What you have to do
Copy nothing from the entries below except the lines from the one containing "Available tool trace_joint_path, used" through the one containing "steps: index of", and copy those exactly.

Supplied material

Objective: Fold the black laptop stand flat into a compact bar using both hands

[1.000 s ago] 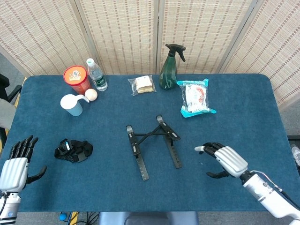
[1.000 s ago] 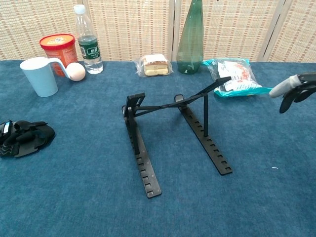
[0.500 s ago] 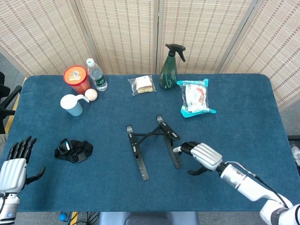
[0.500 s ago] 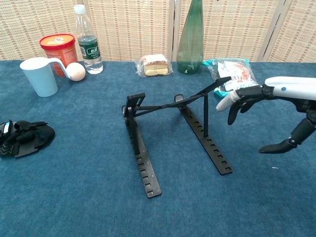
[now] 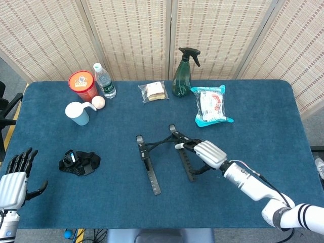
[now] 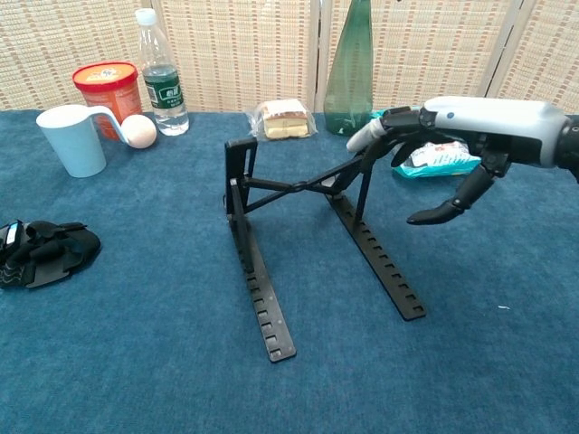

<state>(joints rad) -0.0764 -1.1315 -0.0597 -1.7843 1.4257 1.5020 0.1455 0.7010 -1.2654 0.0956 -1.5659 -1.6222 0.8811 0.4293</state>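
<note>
The black laptop stand (image 5: 150,171) stands unfolded at the table's middle, its two notched rails (image 6: 258,289) running toward me and its crossbars raised. My right hand (image 5: 206,152) has come in from the right. Its fingers (image 6: 384,122) lie over the top of the stand's raised right support, while the thumb hangs apart below. In the chest view the right hand (image 6: 470,122) shows at the upper right. My left hand (image 5: 14,178) hovers at the table's near left corner, fingers spread upward, holding nothing and far from the stand.
A black strap bundle (image 5: 79,162) lies left of the stand. Along the back stand a white mug (image 5: 78,113), an egg (image 5: 98,102), a red tub (image 5: 82,85), a water bottle (image 5: 104,81), a bagged sandwich (image 5: 154,91), a green spray bottle (image 5: 182,75) and a snack packet (image 5: 211,105).
My right hand has travelled left from the near right side onto the stand's right support. The stand's left upright and crossbars now stand higher. My left hand has sunk slightly.
</note>
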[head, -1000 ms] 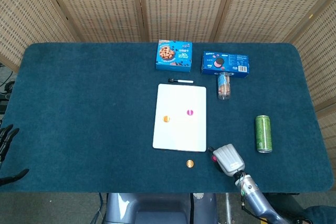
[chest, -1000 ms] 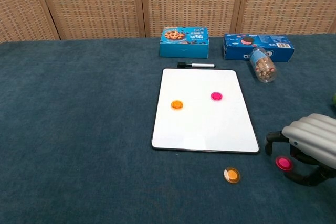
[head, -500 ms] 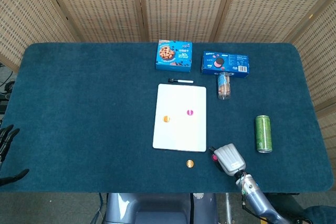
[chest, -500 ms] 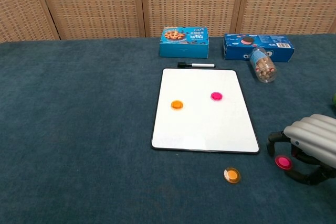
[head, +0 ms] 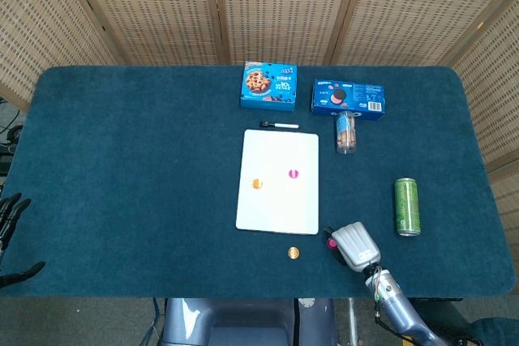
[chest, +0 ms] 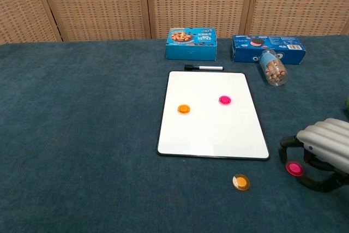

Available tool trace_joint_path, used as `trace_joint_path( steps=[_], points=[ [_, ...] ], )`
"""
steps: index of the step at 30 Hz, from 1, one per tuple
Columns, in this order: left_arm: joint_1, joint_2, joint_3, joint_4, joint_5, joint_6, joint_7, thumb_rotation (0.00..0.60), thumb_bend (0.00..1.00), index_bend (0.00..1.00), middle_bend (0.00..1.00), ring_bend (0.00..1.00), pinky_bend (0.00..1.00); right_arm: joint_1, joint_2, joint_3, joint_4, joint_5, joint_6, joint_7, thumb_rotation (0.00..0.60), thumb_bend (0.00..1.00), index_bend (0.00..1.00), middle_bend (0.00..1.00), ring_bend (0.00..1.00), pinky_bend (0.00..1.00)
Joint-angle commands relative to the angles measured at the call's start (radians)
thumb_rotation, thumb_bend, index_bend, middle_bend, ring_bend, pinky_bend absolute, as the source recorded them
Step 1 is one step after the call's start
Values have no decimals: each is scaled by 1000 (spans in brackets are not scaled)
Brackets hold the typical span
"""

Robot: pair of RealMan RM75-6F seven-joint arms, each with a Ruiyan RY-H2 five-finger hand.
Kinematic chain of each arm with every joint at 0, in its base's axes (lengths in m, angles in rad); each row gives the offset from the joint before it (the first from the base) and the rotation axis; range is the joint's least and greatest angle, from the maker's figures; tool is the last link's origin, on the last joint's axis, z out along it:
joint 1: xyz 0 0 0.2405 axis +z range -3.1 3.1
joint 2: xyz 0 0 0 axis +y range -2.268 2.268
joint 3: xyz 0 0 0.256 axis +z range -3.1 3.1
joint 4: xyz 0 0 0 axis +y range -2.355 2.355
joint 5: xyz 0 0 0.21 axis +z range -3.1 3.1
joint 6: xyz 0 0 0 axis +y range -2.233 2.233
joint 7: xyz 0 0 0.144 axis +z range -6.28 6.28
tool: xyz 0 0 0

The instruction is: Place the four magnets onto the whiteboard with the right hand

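Note:
The whiteboard (head: 277, 200) (chest: 212, 132) lies flat mid-table. On it sit an orange magnet (head: 257, 184) (chest: 184, 108) and a pink magnet (head: 293, 173) (chest: 224, 100). A second orange magnet (head: 293, 254) (chest: 240, 182) lies on the cloth just below the board. Right of it is another pink magnet (head: 332, 243) (chest: 295, 168), and my right hand (head: 353, 246) (chest: 324, 145) hangs over it with thumb and finger curved around it; no contact shows. My left hand (head: 10, 215) rests at the far left edge, fingers apart and holding nothing.
A black marker (head: 279, 125) (chest: 203, 67) lies above the board. Behind it stand a blue cookie box (head: 268, 86) and an Oreo box (head: 349, 99), with a clear snack tube (head: 346, 133) lying beside. A green can (head: 406, 206) lies right of my right hand.
My right hand has shifted slightly to the right and its fingers have drawn a little closer around the pink magnet. Nothing else has moved.

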Motion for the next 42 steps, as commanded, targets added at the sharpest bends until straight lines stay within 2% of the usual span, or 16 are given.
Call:
trace_joint_path(
  steps=[1,14,22,25,28,31,36,42],
  points=[
    [0,0,0,0,0,0,1,600,0,0,0,0,0,-2,2,2,1,-3,3,7,600,337,588,954,942,1000],
    [0,0,1,-2,0,-2,2,600,0,0,0,0,0,-2,14,18,-7,-10,2,28,600,337,588,954,942,1000],
    [-2,2,-1,-1,-5,-4,-2,600,0,0,0,0,0,62,46,114,-122,29,-22,-44,600,337,589,954,942,1000],
    [-3,4,-5,-3,-14,-7,-8,600,0,0,0,0,0,149,24,224,-171,135,-89,-150,600,337,589,954,942,1000],
    [-5,5,-9,-3,-23,-12,-11,600,0,0,0,0,0,220,-16,293,-183,258,-131,-269,600,338,589,954,942,1000],
    [-9,6,-12,-4,-34,-22,-12,600,0,0,0,0,0,297,-78,349,-148,397,-151,-375,600,338,589,954,942,1000],
    [-15,10,-18,-4,-51,-36,-22,600,0,0,0,0,0,387,-154,384,-60,555,-144,-481,600,349,589,954,942,1000],
    [-22,19,-23,-3,-64,-51,-43,600,0,0,0,0,0,442,-204,371,37,661,-132,-529,600,350,589,954,942,1000]
  ],
)
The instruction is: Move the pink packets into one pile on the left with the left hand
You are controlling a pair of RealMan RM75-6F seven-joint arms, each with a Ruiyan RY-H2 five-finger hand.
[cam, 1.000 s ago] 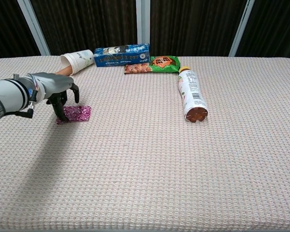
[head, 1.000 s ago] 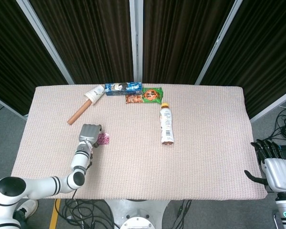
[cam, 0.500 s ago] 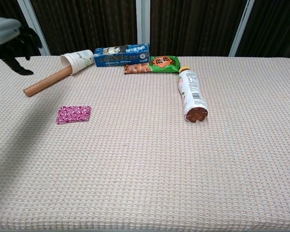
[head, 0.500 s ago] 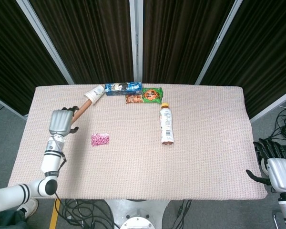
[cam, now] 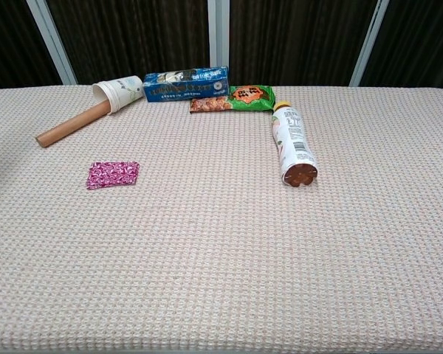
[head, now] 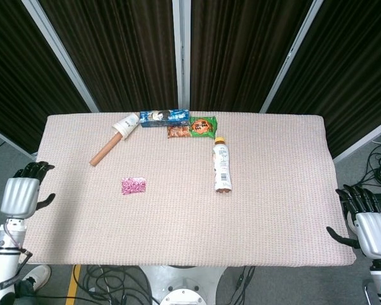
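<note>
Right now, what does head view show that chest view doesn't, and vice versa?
Only the head view shows the left hand and right hand, both off the table's side edges and holding nothing, plus the floor cables. Only the chest view shows the bottle's brown bottom end face-on. Both show the pink packet, paper cup, brown tube, blue box, green snack packet.

A: Where does the packet (head: 133,185) lie relative to the left hand (head: 20,196)?

B: On the tabletop (head: 279,190), well right of the left hand, which sits off the left edge.

A: And beyond the packet?

B: A tube (head: 105,151) runs into a tipped cup (head: 125,126); right of those lie a box (head: 164,117), then a snack bag (head: 193,128). A bottle (head: 221,166) lies right of the packet, between both hands. The right hand (head: 366,223) sits off the right edge.
</note>
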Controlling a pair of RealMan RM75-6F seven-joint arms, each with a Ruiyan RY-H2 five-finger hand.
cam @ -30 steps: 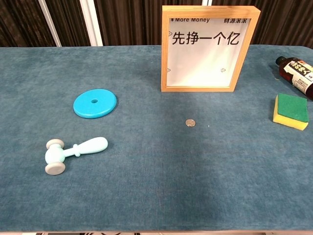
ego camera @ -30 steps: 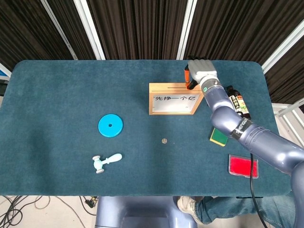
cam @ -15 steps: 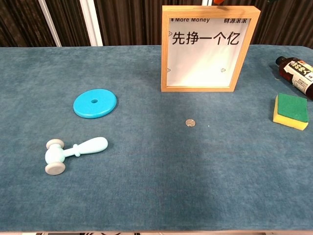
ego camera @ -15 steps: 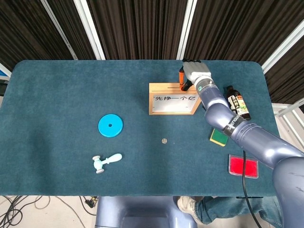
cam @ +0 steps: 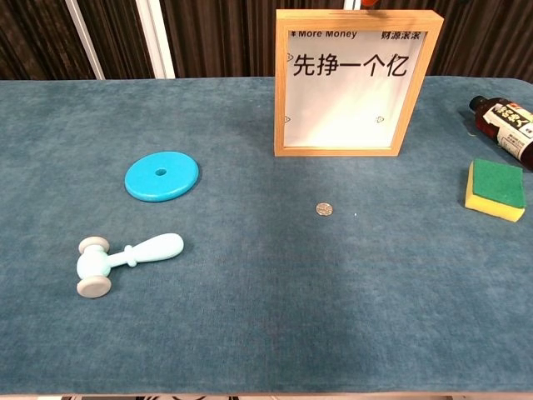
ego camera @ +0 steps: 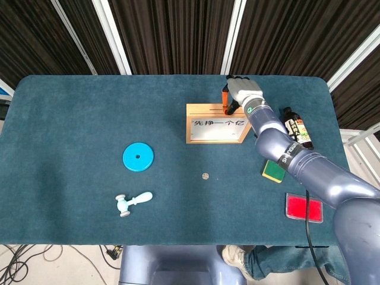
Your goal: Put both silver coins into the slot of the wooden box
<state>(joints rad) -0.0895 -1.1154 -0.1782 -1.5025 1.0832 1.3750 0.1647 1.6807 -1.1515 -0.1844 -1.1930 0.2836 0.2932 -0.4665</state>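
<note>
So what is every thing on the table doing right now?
wooden box: standing upright, slot on top.
silver coin: lying flat on the table, apart from the box.
right hand: over the top of the box; whether it holds a coin cannot be told.
blue disc: lying flat.
toy hammer: lying on its side.
sponge: lying green side up.
bottle: lying down.

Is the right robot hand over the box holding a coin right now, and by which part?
Cannot be told: the right robot hand hovers fingers-down over the wooden box, hiding any coin. One silver coin lies on the table.
</note>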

Result for this exercise
Available tool trace_joint_path, used as `trace_joint_path( steps=[_], points=[ [_, ...] ], )`
"""
steps: index of the step at 30 Hz, from 1, one per tuple

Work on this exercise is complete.